→ **Work task**:
Print nothing but the lines below starting at the line that holds "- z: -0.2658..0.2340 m" and ending at the line that holds "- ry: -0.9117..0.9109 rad", including both, each exactly as written.
*** Input data
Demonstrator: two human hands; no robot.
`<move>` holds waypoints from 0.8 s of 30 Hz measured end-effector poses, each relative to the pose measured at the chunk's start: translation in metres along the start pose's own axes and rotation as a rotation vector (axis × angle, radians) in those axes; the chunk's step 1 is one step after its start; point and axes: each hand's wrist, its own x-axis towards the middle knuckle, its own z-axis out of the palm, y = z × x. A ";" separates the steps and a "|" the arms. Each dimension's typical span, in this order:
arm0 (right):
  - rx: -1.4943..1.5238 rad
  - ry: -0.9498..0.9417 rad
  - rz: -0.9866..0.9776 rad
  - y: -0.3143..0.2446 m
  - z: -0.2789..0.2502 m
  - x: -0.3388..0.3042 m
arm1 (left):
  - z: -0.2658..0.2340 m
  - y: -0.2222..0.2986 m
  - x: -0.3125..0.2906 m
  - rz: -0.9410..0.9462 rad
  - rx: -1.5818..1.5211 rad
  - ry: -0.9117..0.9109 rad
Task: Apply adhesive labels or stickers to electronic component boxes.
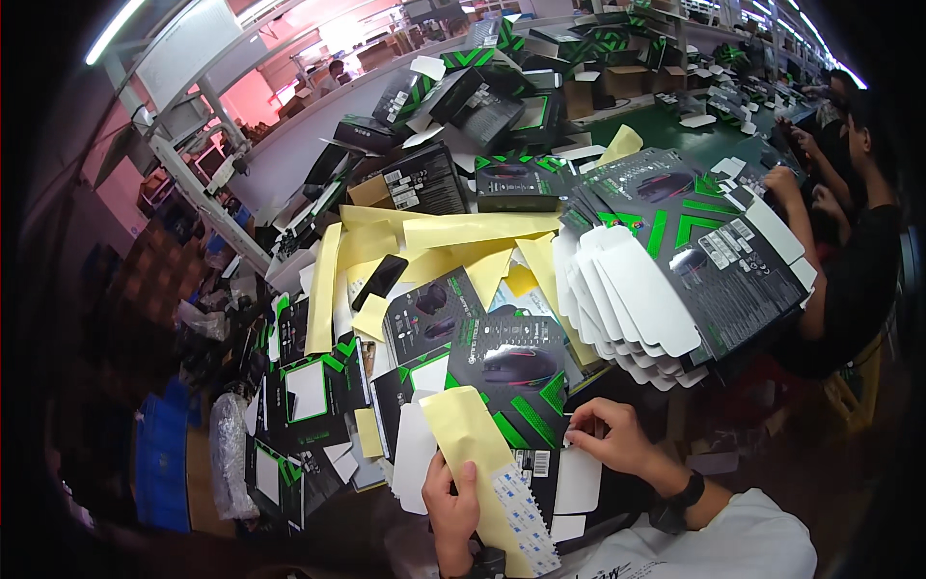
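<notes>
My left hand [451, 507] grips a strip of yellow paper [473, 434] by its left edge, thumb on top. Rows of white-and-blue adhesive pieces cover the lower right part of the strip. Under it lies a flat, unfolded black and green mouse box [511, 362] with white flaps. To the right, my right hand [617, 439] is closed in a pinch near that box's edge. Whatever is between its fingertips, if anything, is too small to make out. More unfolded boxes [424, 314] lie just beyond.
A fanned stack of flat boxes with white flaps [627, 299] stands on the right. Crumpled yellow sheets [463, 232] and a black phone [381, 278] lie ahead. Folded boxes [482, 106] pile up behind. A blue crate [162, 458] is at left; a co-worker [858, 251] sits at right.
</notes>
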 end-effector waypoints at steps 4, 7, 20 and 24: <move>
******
→ **Response below**:
  - z: -0.2658..0.2340 m
  - y: -0.2222..0.2986 m
  - x: -0.3125..0.2906 m
  - rz: -0.9410..0.9462 rad
  - rx: -1.5818..1.5211 rad
  - ry: -0.9117..0.9109 rad

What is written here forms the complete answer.